Hengrui Luo,Steve N. MacEachern,Mario Peruggia
Abstract:Topological data analysis (TDA) allows us to explore the topological features of a dataset. Among topological features, lower dimensional ones have recently drawn the attention of practitioners in mathematics and statistics due to their potential to aid the discovery of low dimensional structure in a data set. However, lower dimensional features are usually challenging to detect based on finite samples and using TDA methods that ignore the probabilistic mechanism that generates the data. In this paper, lower dimensional topological features occurring as zero-density regions of density functions are introduced and thoroughly investigated. Specifically, we consider sequences of coverings for the support of a density function in which the coverings are comprised of balls with shrinking radii. We show that, when these coverings satisfy certain sufficient conditions as the sample size goes to infinity, we can detect lower dimensional, zero-density regions with increasingly higher probability while guarding against false detection. We supplement the theoretical developments with the discussion of simulated experiments that elucidate the behavior of the methodology for different choices of the tuning parameters that govern the construction of the covering sequences and characterize the asymptotic results.
What problem does this paper attempt to address?
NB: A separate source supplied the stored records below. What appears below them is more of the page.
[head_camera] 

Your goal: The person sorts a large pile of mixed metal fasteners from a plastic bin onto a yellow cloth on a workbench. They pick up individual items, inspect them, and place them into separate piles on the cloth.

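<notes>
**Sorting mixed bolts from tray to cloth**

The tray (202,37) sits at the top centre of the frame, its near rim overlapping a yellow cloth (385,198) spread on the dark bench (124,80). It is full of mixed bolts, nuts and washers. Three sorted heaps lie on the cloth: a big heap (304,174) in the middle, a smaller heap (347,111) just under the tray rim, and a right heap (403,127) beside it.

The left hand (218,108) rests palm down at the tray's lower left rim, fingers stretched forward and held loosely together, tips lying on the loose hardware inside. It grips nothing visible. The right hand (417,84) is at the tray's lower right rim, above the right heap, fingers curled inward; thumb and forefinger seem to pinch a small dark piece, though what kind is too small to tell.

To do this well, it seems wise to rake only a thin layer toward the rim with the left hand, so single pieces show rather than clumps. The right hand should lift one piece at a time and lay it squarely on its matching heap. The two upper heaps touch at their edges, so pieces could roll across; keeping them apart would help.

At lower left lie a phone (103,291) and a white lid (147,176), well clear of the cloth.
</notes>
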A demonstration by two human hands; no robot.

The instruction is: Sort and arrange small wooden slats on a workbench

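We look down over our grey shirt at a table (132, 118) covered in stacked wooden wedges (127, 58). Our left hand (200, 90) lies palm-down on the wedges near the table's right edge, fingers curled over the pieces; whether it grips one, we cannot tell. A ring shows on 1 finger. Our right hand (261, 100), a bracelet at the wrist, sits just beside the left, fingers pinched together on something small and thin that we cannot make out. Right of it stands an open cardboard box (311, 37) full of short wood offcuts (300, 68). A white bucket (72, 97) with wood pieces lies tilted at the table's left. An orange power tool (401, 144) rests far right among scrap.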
The problem that this paper attempts to solve is to identify low - dimensional geometric features generated by density functions in data streams. These features cannot be detected with a finite amount of data because traditional topological data analysis (TDA) techniques rely on the relative arrangement of points in a finite data set to understand the spatial structure in which the data occurs. Specifically, the paper focuses on low - dimensional topological features that appear as zero - density regions and studies these features by introducing a series of spheres covering the support density function, where the radius of the spheres gradually decreases. The main objectives of the paper are:
1. **Detect low - dimensional zero - density regions**: When the sample size tends to infinity, it is able to detect low - dimensional zero - density regions with an increasingly high probability while avoiding false detections.
2. **Combine theory and experiment**: It not only provides theoretical developments but also discusses, through simulation experiments, the influence of different tuning parameters on the construction of the covering sequence and how these parameters characterize the asymptotic results.
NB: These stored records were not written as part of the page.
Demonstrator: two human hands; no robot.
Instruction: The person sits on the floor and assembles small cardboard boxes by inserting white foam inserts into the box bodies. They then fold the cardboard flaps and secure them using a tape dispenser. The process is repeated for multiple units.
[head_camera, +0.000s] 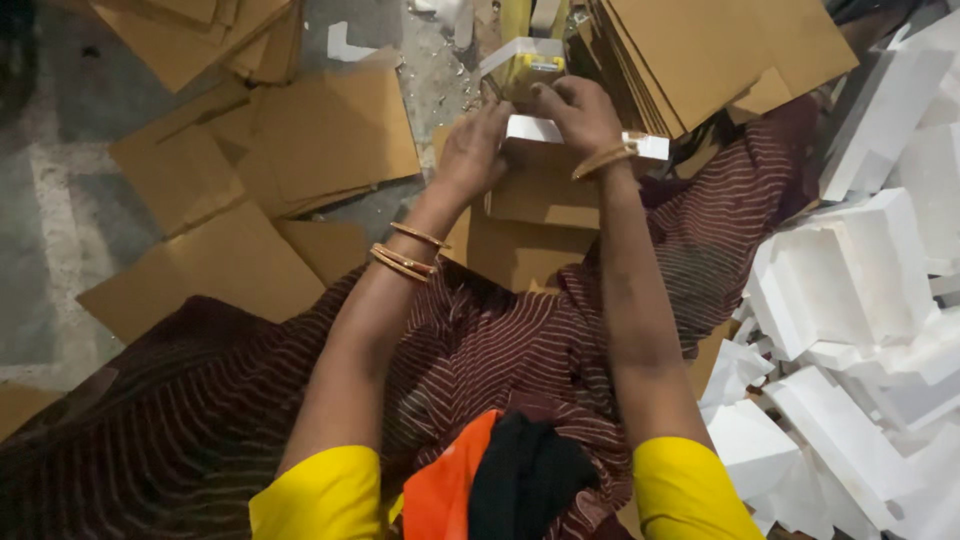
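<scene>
Flat cardboard sheets are spread over the floor, upper left. White foam blocks are heaped at right. At top centre, a white foam piece is clasped by left hand and right hand, both grips closed around it, above a small cardboard box.
</scene>
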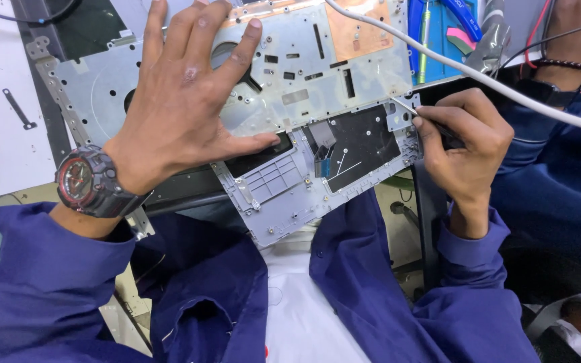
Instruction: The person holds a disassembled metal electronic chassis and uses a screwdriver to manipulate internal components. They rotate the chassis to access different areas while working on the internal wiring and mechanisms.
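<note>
An opened grey laptop base (284, 195) lies upside down across the table edge and my lap, its metal keyboard backplate (317, 74) showing. My left hand (183, 101) presses flat on the backplate with fingers spread; a dark wristwatch (89, 181) sits on that wrist. My right hand (462, 144) grips a thin screwdriver (408, 109), whose tip meets the right corner of the base near a small bracket.
A thick white cable (506, 91) crosses diagonally above my right hand. Blue-handled pliers (465, 20) and other tools lie on a blue tray at the top right. Another person's arm (566, 40) in a blue sleeve is at the far right.
</note>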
### Specific problem description
The paper mainly discusses the case of independent and identically distributed (i.i.d.) data points drawn from a distribution with a continuous density function \( f \). The support set of the density function \( f \), \( \text{supp}(f)=M\subset\mathbb{R}^d \). The paper first formally states the results in the case of \( \text{supp}(f) = M = [0,1]^d \) and then extends them to more general cases. The paper uses a well - behaved version of the density function so that the concept of the zero - density region \( S_0\subset\text{supp}(f)\subset M \) is meaningful. Such a zero - density region \( S_0 \) is difficult to identify by traditional simplex or density estimation methods.
### Main results
The main result of the paper (Theorem 3.11) shows that, under appropriate conditions, as the sample size \( n \) tends to infinity, the low - dimensional object \( S_0 \) can be detected with probability 1 while avoiding the detection of false holes. The specific conditions include:
- **Growth rates of radius and separation distance**:
\[
r(n)\sim O(n^{-\eta}),\quad 0 < \eta < \frac{1}{d},
\]
\[
\epsilon(n)\sim O(n^{-\psi}),\quad 0 < \psi\leq\eta,
\]
\[
2r(n)\leq\epsilon(n)< 1.
\]
- **Boundary conditions of the density function outside the \(\epsilon\)-neighborhood**:
\[
m(f,n):=\min_{w\in M\setminus B_\epsilon(S_0)} f(w)\in(0,\infty)\sim O(n^{-\xi}),\quad 0 < \xi < 1-\frac{2\eta d}{2}.
\]
### Theorem conclusions
- **(A)** If \(\eta\) and \(\psi\) satisfy:
\[
1 - 2\eta d- 2K_f\psi> 0,
\]
then:
\[
\lim_{n\rightarrow\infty}P(\text{no empty }\epsilon(n)\text{-outer spheres}) = 1.
\]
- **(B)** If \(\eta\) satisfies:
\[
1 + d_0\eta- K_f\eta- d\eta < 0,
\]
then:
\[
\lim_{n\rightarrow\infty}P(\text{all }\epsilon(n)\text{-inner spheres are empty}) = 1.
\]
### Corollary
The paper also provides results when the zero - density region \( S_0 \) consists of multiple (but a finite number of) connected components (Corollary 3.12).